Formalisms for Robotic Mission Specification and Execution: A Comparative Analysis

TL;DR

This paper systematically compares four formal methods—Behavior Trees, State Machines, Hierarchical Task Networks, and Business Process Model and Notation—for specifying complex robot missions, highlighting their strengths, limitations, and suitability for different robotic applications.

Contribution

It provides a comprehensive analysis of these formalisms focusing on mission-level descriptions, aiding practitioners in selecting appropriate approaches for robot mission design.

Findings

Behavior Trees offer high modularity and reactivity.

State Machines are well-understood but less scalable.

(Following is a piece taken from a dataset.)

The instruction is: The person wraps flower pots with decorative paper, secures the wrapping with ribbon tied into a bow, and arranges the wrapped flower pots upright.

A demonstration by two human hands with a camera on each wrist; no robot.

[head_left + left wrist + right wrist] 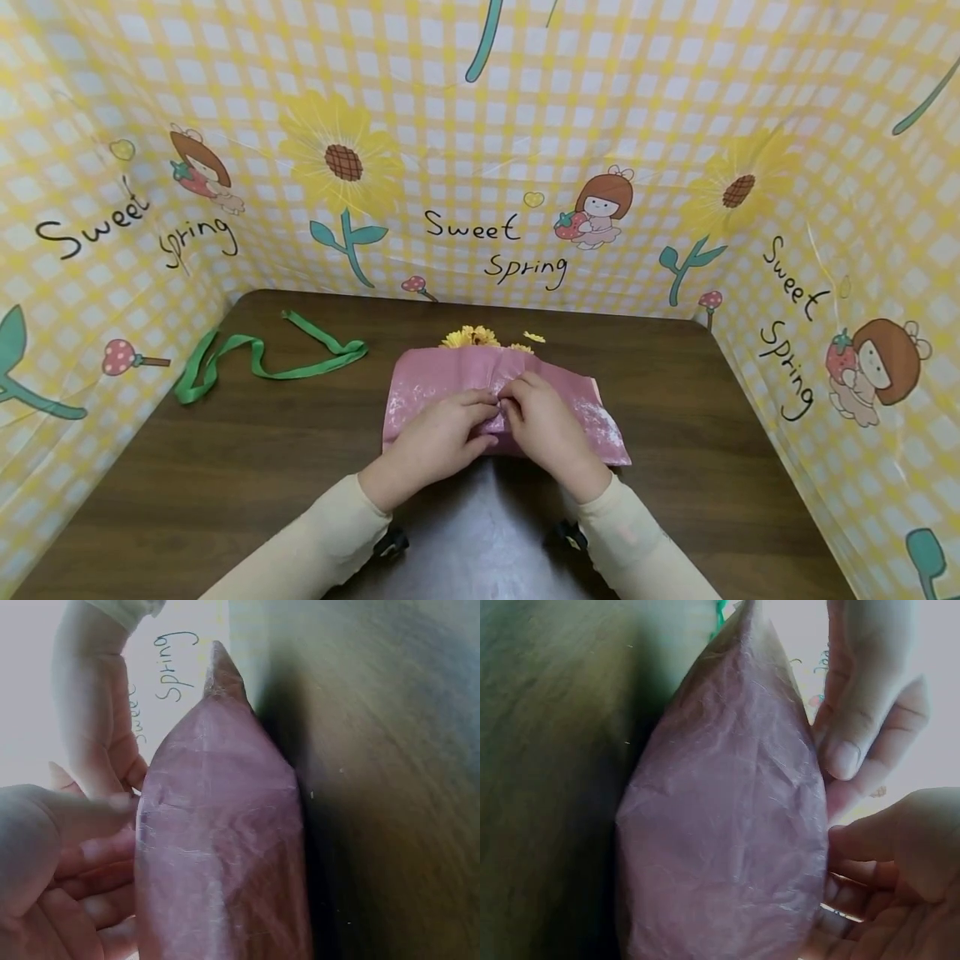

Hierarchical Task Networks excel in task decomposition.

Abstract

Robots are increasingly deployed across diverse domains and designed for multi-purpose operation. As robotic systems grow in complexity and operate in dynamic environments, the need for structured, expressive, and scalable mission-specification approaches becomes critical, with mission specifications often defined in the field by domain experts rather than robotics specialists. However, there is no standard or widely accepted formalism for specifying missions in single- or multi-robot systems. A variety of formalisms, such as Behavior Trees, State Machines, Hierarchical Task Networks, and Business Process Model and Notation, have been adopted in robotics to varying degrees, each providing different levels of abstraction, expressiveness, and support for integration with human workflows and external devices. This paper presents a systematic analysis of these four formalisms with respect to their suitability for robot mission specification. Our study focuses on mission-level descriptions rather than robot software development. We analyze their underlying control structures and mission concepts, evaluate their expressiveness and limitations in modeling real-world missions, and assess the extent of available tool support. By comparing the formalisms and validating our findings with experts, we provide insights into their applicability, strengths, and shortcomings in robotic system modeling. The results aim to support practitioners and researchers in selecting appropriate modeling approaches for designing robust and adaptable robot and multi-robot missions.